The same thought might be extended to terrorism. We rolled over some people, long ago, and they lacked the weapons to fight back in kind so started blowing up our planes, killing athletes, and the like. Did we attempt to understand their motivations, e.g. the structure behind why they do what they do? No; we preferred to demonize them, and escalate immediately toward more brutal sanctions. The problems that cause them to be terrorists remain, and now they’ve got proof that we’re bad guys, since we not only ignore their side of the issue but attempt to bomb, arrest, sanction and invade them into docility. Retribution has not worked here either.

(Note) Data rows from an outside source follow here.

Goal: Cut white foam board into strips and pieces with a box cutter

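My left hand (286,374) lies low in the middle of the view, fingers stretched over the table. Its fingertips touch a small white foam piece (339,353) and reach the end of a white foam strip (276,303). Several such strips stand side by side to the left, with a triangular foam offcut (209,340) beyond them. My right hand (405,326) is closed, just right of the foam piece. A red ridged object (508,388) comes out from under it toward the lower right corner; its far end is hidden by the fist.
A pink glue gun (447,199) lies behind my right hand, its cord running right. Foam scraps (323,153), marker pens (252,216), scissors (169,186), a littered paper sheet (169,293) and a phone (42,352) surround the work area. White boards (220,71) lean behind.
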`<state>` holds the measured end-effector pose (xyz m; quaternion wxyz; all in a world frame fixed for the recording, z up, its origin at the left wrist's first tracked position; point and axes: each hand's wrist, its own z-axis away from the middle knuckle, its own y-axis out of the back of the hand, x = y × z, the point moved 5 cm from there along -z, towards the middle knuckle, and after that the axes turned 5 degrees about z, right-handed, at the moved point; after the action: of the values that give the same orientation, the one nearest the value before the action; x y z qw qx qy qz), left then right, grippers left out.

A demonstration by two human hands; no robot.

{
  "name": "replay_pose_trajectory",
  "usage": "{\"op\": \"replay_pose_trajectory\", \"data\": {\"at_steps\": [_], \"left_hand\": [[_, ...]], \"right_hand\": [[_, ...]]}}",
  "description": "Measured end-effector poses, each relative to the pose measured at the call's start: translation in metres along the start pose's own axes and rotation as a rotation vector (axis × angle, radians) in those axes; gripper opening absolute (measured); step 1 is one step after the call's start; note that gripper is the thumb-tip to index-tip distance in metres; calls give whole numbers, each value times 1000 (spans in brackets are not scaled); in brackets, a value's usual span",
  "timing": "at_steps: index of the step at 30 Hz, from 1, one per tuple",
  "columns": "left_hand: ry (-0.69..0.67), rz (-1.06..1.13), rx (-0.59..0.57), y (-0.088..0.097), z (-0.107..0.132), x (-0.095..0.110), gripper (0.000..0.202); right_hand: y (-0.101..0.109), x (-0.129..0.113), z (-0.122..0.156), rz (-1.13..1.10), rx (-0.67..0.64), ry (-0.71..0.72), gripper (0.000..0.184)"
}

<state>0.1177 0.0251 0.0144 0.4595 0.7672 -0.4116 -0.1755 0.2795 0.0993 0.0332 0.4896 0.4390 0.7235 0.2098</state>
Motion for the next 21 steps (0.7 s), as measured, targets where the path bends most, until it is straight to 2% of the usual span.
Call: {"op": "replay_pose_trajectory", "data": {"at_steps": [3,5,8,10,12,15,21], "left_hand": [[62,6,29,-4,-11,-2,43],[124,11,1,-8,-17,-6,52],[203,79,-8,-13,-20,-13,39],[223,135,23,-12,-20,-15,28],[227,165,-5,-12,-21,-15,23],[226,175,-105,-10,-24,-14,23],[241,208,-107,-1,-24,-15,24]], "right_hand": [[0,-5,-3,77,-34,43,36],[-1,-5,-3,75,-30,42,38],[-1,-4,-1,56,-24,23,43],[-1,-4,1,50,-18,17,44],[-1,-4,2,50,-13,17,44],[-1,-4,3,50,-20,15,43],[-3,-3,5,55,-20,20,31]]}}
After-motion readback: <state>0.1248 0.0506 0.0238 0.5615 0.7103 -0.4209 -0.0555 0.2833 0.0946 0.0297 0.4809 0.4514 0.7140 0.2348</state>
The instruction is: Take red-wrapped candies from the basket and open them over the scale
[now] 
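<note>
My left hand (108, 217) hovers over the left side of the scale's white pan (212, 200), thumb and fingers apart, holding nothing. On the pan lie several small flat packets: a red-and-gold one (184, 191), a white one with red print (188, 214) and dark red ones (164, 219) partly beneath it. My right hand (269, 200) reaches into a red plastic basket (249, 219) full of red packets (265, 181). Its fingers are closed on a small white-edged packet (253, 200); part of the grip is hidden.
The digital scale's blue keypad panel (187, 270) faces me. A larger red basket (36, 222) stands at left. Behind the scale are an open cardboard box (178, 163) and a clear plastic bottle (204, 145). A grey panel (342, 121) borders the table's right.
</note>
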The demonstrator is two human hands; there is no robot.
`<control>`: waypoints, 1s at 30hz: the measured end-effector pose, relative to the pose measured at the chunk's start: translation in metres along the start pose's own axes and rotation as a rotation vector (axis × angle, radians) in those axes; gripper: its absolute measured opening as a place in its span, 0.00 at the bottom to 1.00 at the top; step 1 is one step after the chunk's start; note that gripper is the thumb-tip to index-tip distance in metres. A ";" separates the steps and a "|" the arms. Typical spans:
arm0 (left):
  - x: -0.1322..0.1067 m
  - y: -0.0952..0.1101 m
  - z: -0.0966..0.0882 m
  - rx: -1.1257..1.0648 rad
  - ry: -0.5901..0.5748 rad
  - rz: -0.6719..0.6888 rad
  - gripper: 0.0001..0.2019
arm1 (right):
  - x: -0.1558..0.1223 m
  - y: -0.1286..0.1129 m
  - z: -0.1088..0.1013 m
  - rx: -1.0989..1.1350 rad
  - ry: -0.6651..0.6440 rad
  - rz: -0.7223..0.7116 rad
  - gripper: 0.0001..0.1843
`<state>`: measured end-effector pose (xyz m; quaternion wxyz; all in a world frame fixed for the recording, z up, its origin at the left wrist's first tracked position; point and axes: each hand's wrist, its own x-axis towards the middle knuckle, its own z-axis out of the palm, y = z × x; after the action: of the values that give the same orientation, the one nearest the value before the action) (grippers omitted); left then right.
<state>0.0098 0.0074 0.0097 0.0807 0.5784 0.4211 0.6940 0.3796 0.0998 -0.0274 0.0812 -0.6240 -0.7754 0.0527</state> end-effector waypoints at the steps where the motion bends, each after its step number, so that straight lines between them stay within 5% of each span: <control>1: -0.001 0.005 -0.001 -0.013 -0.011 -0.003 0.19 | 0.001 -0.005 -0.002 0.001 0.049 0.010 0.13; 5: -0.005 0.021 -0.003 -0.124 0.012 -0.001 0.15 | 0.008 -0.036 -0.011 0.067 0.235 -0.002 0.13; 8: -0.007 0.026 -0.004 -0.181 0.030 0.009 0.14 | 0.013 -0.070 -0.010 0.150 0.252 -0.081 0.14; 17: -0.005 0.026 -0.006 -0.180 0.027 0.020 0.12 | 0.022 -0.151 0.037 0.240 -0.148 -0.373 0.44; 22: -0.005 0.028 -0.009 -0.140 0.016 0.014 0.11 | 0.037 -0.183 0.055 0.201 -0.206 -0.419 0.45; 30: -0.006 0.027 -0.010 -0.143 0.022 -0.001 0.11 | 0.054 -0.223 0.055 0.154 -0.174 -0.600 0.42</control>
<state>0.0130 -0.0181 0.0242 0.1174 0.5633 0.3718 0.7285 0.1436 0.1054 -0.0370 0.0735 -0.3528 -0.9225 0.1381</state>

There are mundane examples too. Every year the fines for moving violations in cars increase, yet the violations themselves do not. If someone ever studies this issue in depth, they will probably find that the more we punish and fine and arrest those who speed or run red lights, the more they find themselves alienated from the idea of being law-abiding. Tell someone they’re bad, and strike hard at them for a minor and forgivable infraction, and use it as a cheap excuse to take your money, and they no longer feel guilty – they hate you and think your law is a lie (and they’re probably right). Soon it is no longer a question of responsibility to a public standard of good faith behavior, but a question of avoiding yet another scam even if it comes from governmentally-endorsed, uniformed fraud artists. And what about spam? More laws, resulting in more expense and restrictions on our email, but does the problem go away? (Here the solution is simple: we don’t need defective people who are so insecure they fall all over themselves buying penis enlargers, viagra, porn, etc.)

And then there’s corporate regulation. Every time there’s a blow up and some lumpy CEO is found guilty of absconding with billions so he no longer has to deal with the rest of us, there’s a cry for action, and retribution it is! Laws are written that require more paperwork, more bureaucracy and ultimately more expense that is passed on to the taxpayers and those who must deal with the corporations in question. Often it is not monetary cost, but increased time spent dealing with rank and file tedium. Does it make our lives better? Does it solve the problem? Inevitably, the laws are circumvented or outright ignored over time, as they have become hated for in 99.9% of all situations doing nothing except increasing cost, boredom, annoyance and wastepaper. If you have recollection beyond the memory hole, wait five years and you’ll see Enron, Worldcom and the like being played out all over again with a new set of actors. “How could this happen?” politicians will wail.

There are abundant examples of retribution failing. It’s an emotional response, not a logical one, and thus is doomed to fail in any situation. However, it’s a crowd-pleaser. This tempts us to take retribution on the crowd, and to attempt to punish them and to make them suffer for what they’ve done, but history teaches us that the best revenge is success. For that reason, our only recourse is to stop the culture of retribution by ceasing our attempts to find crowd-pleasing responses, and instead, by taking on the difficult questions of motivation and cause to solve the problems that initiate the symptoms that prompt retaliation. We don’t need to punish the crowd, but as soon as we stop thinking in terms of public image and making people feel better instead of fixing bad form in our social design, we will have replaced the culture of negative retribution with a positive, forward-thinking outlook.